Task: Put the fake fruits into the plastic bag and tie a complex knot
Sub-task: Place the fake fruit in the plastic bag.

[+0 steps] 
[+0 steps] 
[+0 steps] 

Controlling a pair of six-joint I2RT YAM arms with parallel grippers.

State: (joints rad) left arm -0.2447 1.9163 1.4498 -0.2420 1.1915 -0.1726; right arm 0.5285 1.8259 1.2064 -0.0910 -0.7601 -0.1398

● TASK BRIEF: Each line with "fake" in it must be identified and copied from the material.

● EXERCISE RESPONSE:
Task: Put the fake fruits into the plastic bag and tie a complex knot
Sub-task: Place the fake fruit in the plastic bag.

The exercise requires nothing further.